Non-insulin dependent diabetes mellitus, or NIDDM, and Type II diabetes are synonymous. NIDDM patients have an abnormally high blood glucose concentration when fasting and delayed cellular uptake of glucose following meals or after a diagnostic test known as the glucose tolerance test. NIDDM is diagnosed based on recognized criteria (American Diabetes Association, Physician's Guide to Insulin-Dependent (Type I) Diabetes, 1988; American Diabetes Association, Physician's Guide to Non-Insulin-Dependent (Type II) Diabetes, 1988).
Insulin-Dependent diabetes mellitus, IDDM, and Type I diabetes are synonymous. IDDM patients have an abnormally high blood glucose concentration when fasting and delayed cellular uptake of glucose following meals or after a diagnostic test known as the glucose tolerance test. IDDM is diagnosed based on recognized criteria (American Diabetes Association, Physician's Guide to Insulin-Dependent (Type I) Diabetes, 1988).
Impaired glucose tolerance occurs when the rate of metabolic clearance of glucose from the blood is less than that commonly occurring in the general population after a standard dose of glucose has been orally or parenterally administered (American Diabetes Association, Physician's Guide to Non-Insulin-Dependent (Type II) Diabetes, 1988). Impaired glucose tolerance can occur in NIDDM, IDDM, gestational diabetes and obesity. Impaired glucose tolerance can also occur in individuals not meeting the diagnostic criteria for these disease states. Impaired glucose tolerance in non-diabetic individuals is a predisposing factor for the development of NIDDM.

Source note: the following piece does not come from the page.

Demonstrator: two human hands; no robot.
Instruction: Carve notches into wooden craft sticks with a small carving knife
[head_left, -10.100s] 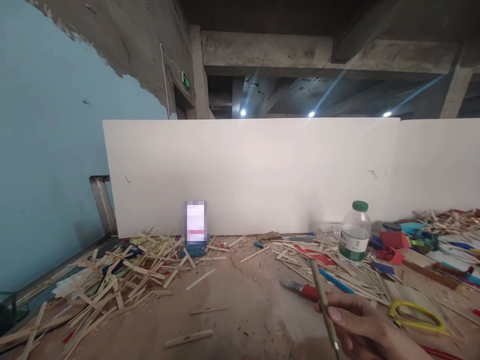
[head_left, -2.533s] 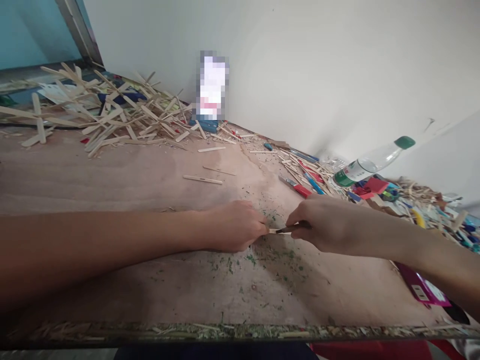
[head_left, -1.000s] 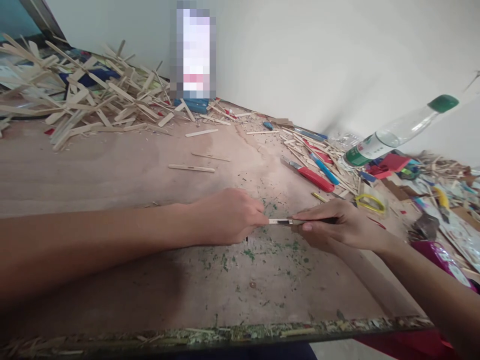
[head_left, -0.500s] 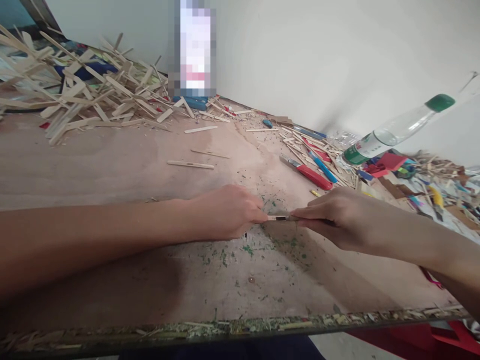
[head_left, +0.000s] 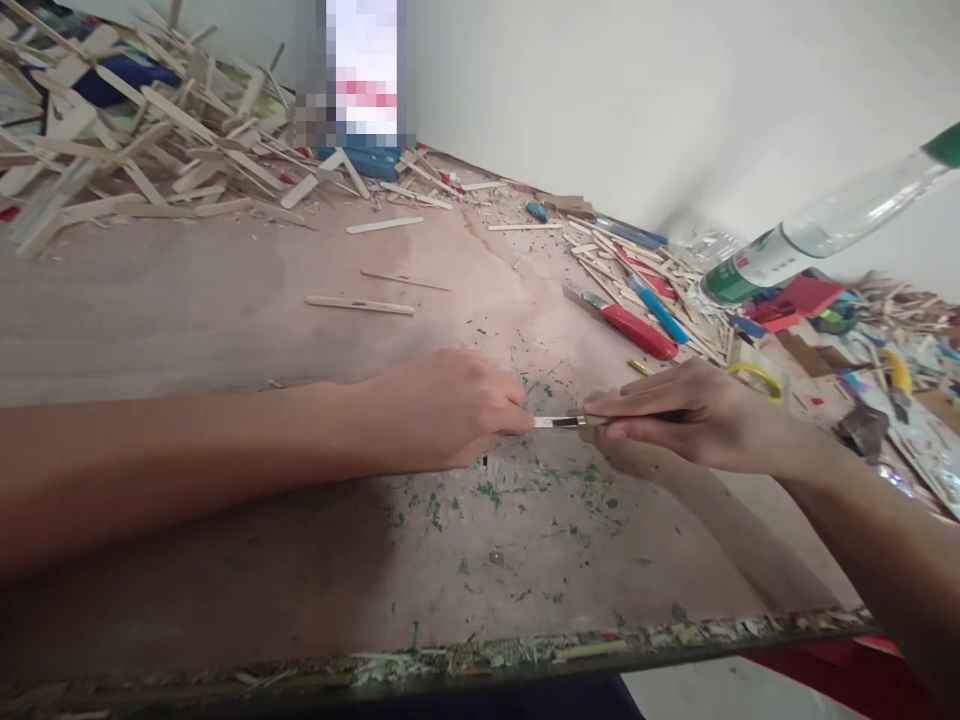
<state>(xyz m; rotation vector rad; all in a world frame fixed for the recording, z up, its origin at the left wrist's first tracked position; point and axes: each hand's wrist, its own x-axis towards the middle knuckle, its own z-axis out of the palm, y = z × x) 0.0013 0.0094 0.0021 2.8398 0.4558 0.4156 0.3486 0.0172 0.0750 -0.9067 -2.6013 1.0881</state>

Obesity is a condition in which there is an increase in body fat content resulting in excess body weight above the accepted norms for age, gender, height, and body build (Bray, Obesity, An Endocrine Perspective, p. 2303, Multihormonal Systems and Disorders (1989)). Accepted norms have been determined by life insurance mortality experience and by incidence of morbidity in relation to body composition. The excess mortality that occurs in obese individuals results from diseases that are predisposed by this condition. They include cancer, cardiovascular disease, digestive disease, respiratory disease and diabetes mellitus.
In patients with chronic hyperglycemia such as occurs in non-insulin dependent diabetes and insulin-dependent diabetes, glucose-dependent protein crosslinking occurs at a rate in excess of the norm (Bunn, American Journal of Medicine, Vol. 70, p. 325, 1981) resulting in altered tertiary protein structure (Brownlee, Chapter 18, Diabetes Mellitus, p. 279, 1990). Excessive non-enzymatic glycosylation of proteins contributes to diabetic complications and complications of aging in non-diabetic humans, such as neuropathy, nephropathy, retinopathy, hypertension, and atherosclerosis (Brownlee, 1990, supra).
Hyperglycemia is defined as blood glucose concentration in excess of the accepted norm for the general population (American Diabetes Association, Physician's Guide to Non-Insulin-Dependent (Type II) Diabetes, 1988).
While the relationship between these conditions is known, it would be an advantage to have a drug which can treat or prevent all of them.